Nothing in this open and aromatic, delicate and yet assertive cuvée seems to stand in the way of the grapes’ natural aromatics. Every bit of this natural wine, made with no sulfur until bottling, is expansive, complex and fluid.
The fluidity, the everchanging character of this wine is truly remarkable. Every time you think you have it pinned down, it throws something else at you.
Here you are smelling cherries, and in come the figs, the raisins, before a whiff of fresh-cooked strawberries runs by. Pepper? Or is that smoke? Or maybe dried leaves. Or… no, maybe more blood orange. And then there’s that floral character. A little volatile acidity is there, but it gets completely swallowed up by the swirl of aromas that keeps dancing around in the glass.
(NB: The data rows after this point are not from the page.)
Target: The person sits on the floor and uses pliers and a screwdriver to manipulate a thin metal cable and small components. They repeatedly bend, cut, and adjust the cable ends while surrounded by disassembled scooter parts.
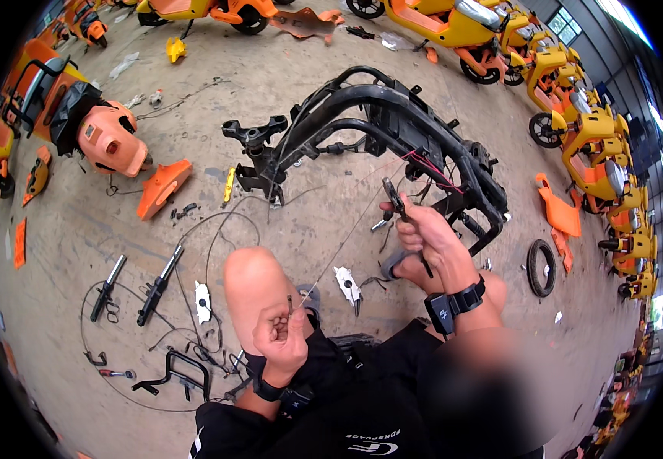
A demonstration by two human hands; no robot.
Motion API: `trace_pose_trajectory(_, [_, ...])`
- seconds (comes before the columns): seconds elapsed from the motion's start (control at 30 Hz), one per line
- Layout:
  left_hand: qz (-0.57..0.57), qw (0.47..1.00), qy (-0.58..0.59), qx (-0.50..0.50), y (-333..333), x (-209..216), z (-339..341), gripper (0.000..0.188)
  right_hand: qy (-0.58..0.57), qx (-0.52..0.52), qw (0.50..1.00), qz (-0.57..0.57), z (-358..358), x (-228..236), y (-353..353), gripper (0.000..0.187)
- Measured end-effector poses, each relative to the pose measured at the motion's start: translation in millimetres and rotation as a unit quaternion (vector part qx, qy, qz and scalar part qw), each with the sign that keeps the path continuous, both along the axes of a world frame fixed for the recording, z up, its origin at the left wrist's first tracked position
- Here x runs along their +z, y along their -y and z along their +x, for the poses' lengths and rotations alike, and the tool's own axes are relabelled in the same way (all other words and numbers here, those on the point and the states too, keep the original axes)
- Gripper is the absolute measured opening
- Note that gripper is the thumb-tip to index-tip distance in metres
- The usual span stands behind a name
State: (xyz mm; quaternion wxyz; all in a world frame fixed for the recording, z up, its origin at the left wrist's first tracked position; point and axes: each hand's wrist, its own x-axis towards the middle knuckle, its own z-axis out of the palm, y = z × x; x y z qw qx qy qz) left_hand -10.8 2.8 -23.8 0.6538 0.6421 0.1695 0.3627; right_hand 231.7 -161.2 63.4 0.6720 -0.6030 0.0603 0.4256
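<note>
My left hand (279, 336) is closed in front of my left knee, pinching the end of a thin metal cable (347, 249). The cable slants up and right in a taut line toward my right hand (427, 233). That hand grips a dark hand tool that looks like pliers (391, 193), its head pointing up and a handle showing below the fist. Whether the jaws bite on the cable I cannot tell. Just beyond my hands stands a bare black scooter frame (393, 107), with pink-red wires (432, 164) hanging from its side.
Fork tubes (162, 287), a black bracket (175, 375) and looped cables lie at the left. White parts (348, 287) rest near my feet. Orange panels (165, 187) and a tyre (540, 268) lie farther out. Yellow-orange scooters (591, 153) line the far and right sides.
</note>
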Motion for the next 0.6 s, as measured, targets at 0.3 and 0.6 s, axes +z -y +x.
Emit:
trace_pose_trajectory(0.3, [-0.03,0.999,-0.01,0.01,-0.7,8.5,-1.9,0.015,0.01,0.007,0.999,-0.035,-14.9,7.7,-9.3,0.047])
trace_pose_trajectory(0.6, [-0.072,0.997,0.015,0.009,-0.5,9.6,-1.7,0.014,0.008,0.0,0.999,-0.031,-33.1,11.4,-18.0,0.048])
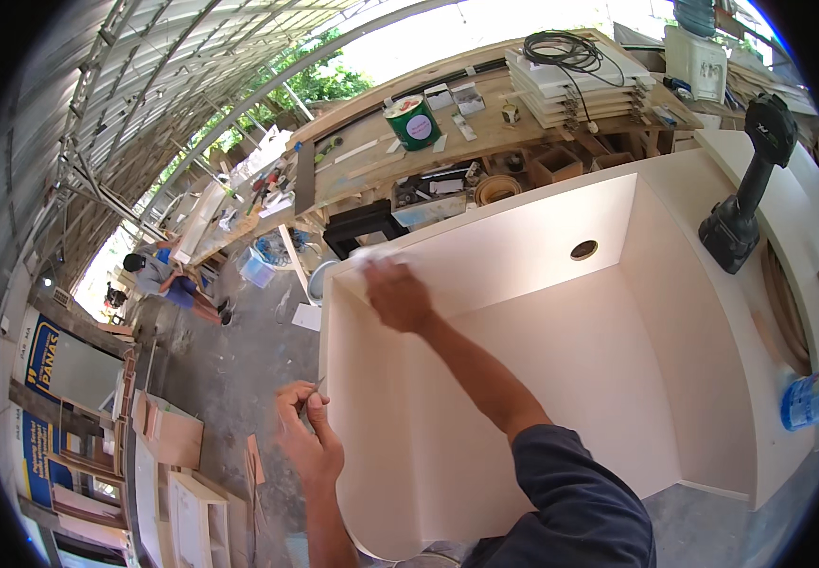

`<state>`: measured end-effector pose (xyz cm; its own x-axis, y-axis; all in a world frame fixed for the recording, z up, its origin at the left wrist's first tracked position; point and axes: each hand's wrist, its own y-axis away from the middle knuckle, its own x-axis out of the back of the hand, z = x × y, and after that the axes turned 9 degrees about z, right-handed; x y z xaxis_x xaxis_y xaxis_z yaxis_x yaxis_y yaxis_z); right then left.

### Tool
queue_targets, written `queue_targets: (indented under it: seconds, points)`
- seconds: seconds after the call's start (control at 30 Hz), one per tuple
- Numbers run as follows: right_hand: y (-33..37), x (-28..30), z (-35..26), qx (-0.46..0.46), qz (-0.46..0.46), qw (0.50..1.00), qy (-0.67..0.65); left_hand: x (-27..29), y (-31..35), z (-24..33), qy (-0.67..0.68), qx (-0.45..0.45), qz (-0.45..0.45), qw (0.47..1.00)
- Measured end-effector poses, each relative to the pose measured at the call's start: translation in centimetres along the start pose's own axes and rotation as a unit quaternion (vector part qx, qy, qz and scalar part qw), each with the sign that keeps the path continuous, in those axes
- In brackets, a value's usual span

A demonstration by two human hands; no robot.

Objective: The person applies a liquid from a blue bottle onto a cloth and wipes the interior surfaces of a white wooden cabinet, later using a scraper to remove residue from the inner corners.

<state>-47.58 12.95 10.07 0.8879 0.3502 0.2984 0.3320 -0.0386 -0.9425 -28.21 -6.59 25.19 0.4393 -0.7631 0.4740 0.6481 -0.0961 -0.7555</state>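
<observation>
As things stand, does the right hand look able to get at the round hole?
Probably yes: the right hand, holding something white, is near the left end of the panel with the round hole, and nothing visible blocks the way.

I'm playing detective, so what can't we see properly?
All in the head view:
White thing at the right hand: blurred, partly covered.
Thin piece in the left hand: too small, partly covered.
Part of the pale box: hidden behind the dark sleeve.
Faraway person's work: too small.
</observation>
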Motion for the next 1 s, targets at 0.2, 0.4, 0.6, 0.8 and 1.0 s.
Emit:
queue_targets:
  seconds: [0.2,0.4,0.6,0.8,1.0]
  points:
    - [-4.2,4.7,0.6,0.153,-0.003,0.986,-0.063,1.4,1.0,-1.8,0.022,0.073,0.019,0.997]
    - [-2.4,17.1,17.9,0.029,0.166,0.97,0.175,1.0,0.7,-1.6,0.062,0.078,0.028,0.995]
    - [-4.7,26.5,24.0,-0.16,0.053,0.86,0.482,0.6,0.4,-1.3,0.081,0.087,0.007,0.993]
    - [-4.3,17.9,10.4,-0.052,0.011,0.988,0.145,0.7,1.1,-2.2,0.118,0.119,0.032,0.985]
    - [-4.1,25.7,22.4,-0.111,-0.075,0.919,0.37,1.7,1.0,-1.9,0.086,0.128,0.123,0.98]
The wine is from the Southern tip of Italy, on the west coast of Sicily, yet its color and demeanor are more reminiscent of Burgundy. Tannins are discreet and remarkably silky, acidity is refreshing – nothing much like the very ripe, concentrated style that you might often see in modern Sicilian winemaking.
But here is the kicker. My jaw almost dropped to the floor when Arianna Occhipinti told me this, when she came to Montreal on a promotional trip around North America, but 70% of the frappato is macerated for two months – two months! – on its skins, while the other 30%, in the 2007 vintage, stayed on its skins for eight months – eight months!! As she simply explained, the reason that the wine stayed on its skins for so long is that it kept evolving well, as she tasted and retasted it. Practice trumps theory every time.
Arianna Occhipinti in Montreal, last April.
Shouldn’t that make the wine more tannic, more deeply coloured? According to her, after a while, the skins seem to reabsorb the solids and tannins, and the wine rolls on to a smoother, more open stage. Hard to contradict her when you look at the light, clear garnet color of the wine and its smooth texture.
Any assumptions you might have about winemaking in a hot climate also go out the window regarding harvesting: she picks the reds in October, fairly late. The rains that come in September, she says, help balance out the grapes and, therefore, the wines. Again, hard to contradict her when you taste what’s in the bottle.
One of the other things I learned, when I met her, is that she is starting to make some wines from zibibbo (muscat of alexandria, as it’s otherwise known) and albanello, with the former furnishing the aromatics, and the latter offering a more austere disposition. Somehow, I have a feeling that tasting that wine could also do away with a certain number of preconceptions.